MF Global bust erodes trust in brokerages

NEW YORK,  (Reuters) – Almost two weeks after the  bankruptcy of commodities firm MF Global, customers at rival  firms are all asking the same question: How safe is my money?

MF Global’s collapse is confronting clients across the  industry with the harsh truth that while their accounts may be  termed “segregated” that does not mean they are off-limits from  trouble at a commodity futures firm, much less backstopped by  any government insurance fund.

MF Global revealed to regulators during its Oct. 31  bankruptcy that it was short perhaps $600 million in customer  funds – money which the firm was supposed to keep in  “segregated” accounts maintained under a raft of laws and  regulations.

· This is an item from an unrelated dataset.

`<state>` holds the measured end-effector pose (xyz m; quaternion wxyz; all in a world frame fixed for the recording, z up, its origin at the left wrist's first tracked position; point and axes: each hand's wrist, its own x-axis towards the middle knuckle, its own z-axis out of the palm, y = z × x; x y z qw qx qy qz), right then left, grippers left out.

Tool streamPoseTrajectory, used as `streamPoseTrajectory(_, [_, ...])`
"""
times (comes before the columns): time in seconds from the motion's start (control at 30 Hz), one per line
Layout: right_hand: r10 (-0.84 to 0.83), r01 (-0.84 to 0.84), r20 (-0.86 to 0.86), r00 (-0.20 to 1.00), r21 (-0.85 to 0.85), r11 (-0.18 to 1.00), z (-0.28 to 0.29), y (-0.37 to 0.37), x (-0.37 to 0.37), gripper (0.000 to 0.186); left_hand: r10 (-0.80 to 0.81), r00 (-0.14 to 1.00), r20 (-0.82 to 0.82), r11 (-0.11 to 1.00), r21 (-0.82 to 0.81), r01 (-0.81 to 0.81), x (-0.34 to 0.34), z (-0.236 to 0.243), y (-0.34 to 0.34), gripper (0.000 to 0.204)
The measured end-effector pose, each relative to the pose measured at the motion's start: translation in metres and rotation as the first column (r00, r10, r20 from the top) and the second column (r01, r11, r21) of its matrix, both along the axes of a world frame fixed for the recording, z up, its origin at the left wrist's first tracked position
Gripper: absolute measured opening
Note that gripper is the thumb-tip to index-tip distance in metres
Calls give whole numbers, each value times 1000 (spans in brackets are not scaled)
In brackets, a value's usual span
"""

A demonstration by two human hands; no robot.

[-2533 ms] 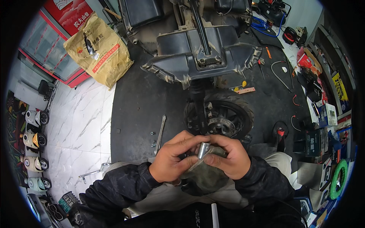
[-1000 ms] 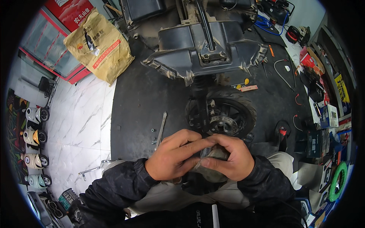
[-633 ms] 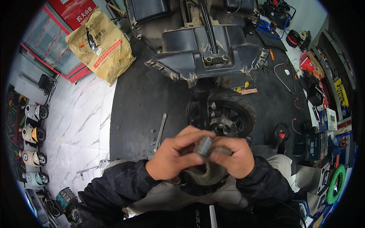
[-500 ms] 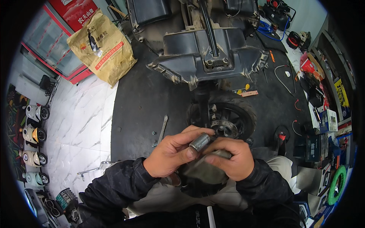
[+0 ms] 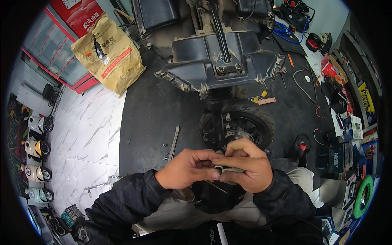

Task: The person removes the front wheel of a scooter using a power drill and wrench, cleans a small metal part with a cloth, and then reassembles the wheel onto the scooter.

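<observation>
My left hand and my right hand meet above my lap, both closed, fingertips together. Between them shows the pale ring-shaped end of a metal sleeve, pinched by my left thumb and fingers; most of it is hidden. A dull greyish piece sits in my right hand's fingers, too covered to name. Just beyond my hands stands a wheel with a black tyre, beside a dark fork leg under the scooter's black plastic body.
A spanner and small bolts lie on the black mat left of my hands. At the far left a tan paper sack leans by a red-framed fridge. Boxes and a green ring line the right side.
My hands have come closer together, and my right fingers now cover the metal sleeve that stood out plainly before. The view has shifted slightly.
</observation>
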<state>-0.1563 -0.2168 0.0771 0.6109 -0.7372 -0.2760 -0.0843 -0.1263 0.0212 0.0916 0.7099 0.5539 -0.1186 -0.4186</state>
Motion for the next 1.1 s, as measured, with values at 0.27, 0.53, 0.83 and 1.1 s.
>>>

The concerns among investors have reached such a pitch that  futures exchange operator CME Group announced late Friday that  it will provide a guarantee for $300 million of the missing  money in the MF Global case.

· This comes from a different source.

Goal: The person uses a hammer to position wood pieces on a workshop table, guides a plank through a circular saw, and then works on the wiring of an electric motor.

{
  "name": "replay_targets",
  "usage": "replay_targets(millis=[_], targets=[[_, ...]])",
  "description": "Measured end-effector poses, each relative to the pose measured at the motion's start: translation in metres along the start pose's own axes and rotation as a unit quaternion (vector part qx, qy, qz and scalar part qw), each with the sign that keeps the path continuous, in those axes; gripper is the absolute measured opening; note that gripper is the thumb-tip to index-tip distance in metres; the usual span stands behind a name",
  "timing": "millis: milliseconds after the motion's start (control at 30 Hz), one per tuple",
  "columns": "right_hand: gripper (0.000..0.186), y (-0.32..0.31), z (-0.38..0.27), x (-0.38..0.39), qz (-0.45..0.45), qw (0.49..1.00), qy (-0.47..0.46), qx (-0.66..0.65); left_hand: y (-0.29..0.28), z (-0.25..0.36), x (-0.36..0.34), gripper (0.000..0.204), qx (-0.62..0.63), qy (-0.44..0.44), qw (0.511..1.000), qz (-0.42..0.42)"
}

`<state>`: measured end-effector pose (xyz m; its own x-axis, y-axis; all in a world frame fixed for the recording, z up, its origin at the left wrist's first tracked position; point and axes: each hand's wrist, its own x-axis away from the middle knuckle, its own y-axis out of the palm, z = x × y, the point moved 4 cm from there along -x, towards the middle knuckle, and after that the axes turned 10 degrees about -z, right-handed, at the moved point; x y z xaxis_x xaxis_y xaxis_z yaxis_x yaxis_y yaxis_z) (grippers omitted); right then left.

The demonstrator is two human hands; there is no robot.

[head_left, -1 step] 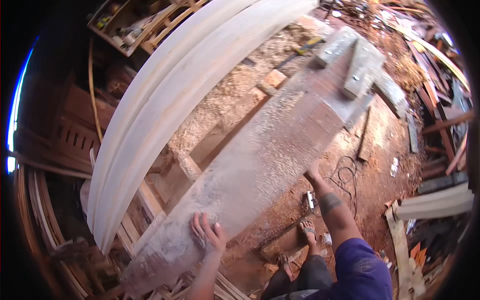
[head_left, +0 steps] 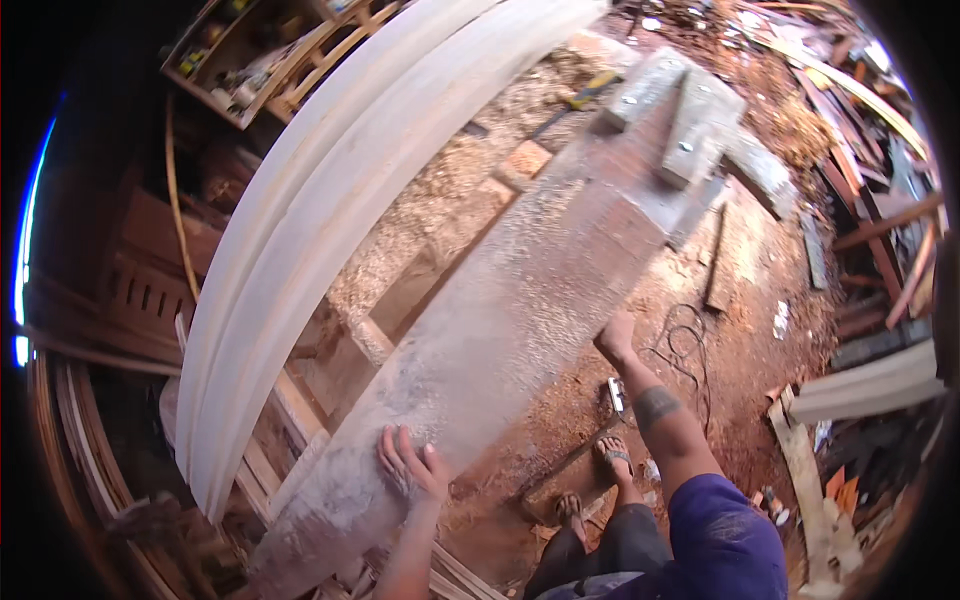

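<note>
A broad wooden plank [head_left: 480, 330] runs diagonally from lower left to upper right, dusted with pale shavings. My left hand [head_left: 412, 466] rests on its lower part, palm down with fingers spread. At the plank's near right edge is my right hand [head_left: 616, 337]; its fingers are hidden, so whether they grip the edge cannot be seen. Rough blocks [head_left: 688, 130] lie on and around the plank's far end. Beyond the plank, to the left, two long curved pale timbers [head_left: 330, 220] stand side by side.
Wood shavings [head_left: 430, 215] lie thickly between plank and timbers, with a yellow-and-black tool [head_left: 590, 90] at the back. A dark cord [head_left: 690, 340] coils on the dirt floor near a small metal-faced tool [head_left: 615, 393]. Scrap wood [head_left: 880, 230] is heaped at the right.
The view has shifted slightly, so the plank's far end and the blocks sit further left. My left hand stays flat on the plank, and my right hand remains at its edge.
</note>
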<state>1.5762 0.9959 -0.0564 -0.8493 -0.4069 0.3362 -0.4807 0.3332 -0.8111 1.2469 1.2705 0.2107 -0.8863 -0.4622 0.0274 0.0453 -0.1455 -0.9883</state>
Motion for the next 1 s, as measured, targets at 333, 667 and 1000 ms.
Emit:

“I’ve lost a good deal of money already over this. Now I’m  a big boy who should have known better, with over 25 years  experience in the futures industry, but what they were doing  with client funds is to me outrageous,” said Stuart McClellan,  an independent trader from Norfolk in the United Kingdom, who  previously worked for Schroders in London.

McClellan has more than $110,000 tied up in MF Global,  which he doesn’t know if he will get back.

“Using the excess collateral in clients’ funds to trade is  not illegal, but to my mind it’s immoral. There is a huge  risk,” he said.

Futures commission merchants, as brokers in the industry  are known, have always been allowed, with certain restrictions,  to invest customers’ so-called “excess margin,” or the funds in  their accounts over and above the collateral required to  maintain trades. The brokers then book any profits for  themselves.

Segregation simply means that customer deposits can’t be  mixed with the firm’s own money or used to cover firm expenses.

They must always be available for customers to trade with or  withdraw at a moment’s notice. In other words, customer  segregated money isn’t some big cookie jar for the firm to dip  into when it is short on cash.

“That is what is so shocking about MF Global’s situation,”  said Michael Greenberger, a  former director of the Division of  Trading and Markets at the Commodity Futures Trading Commission  (CFTC) and now a law professor at the University of Maryland.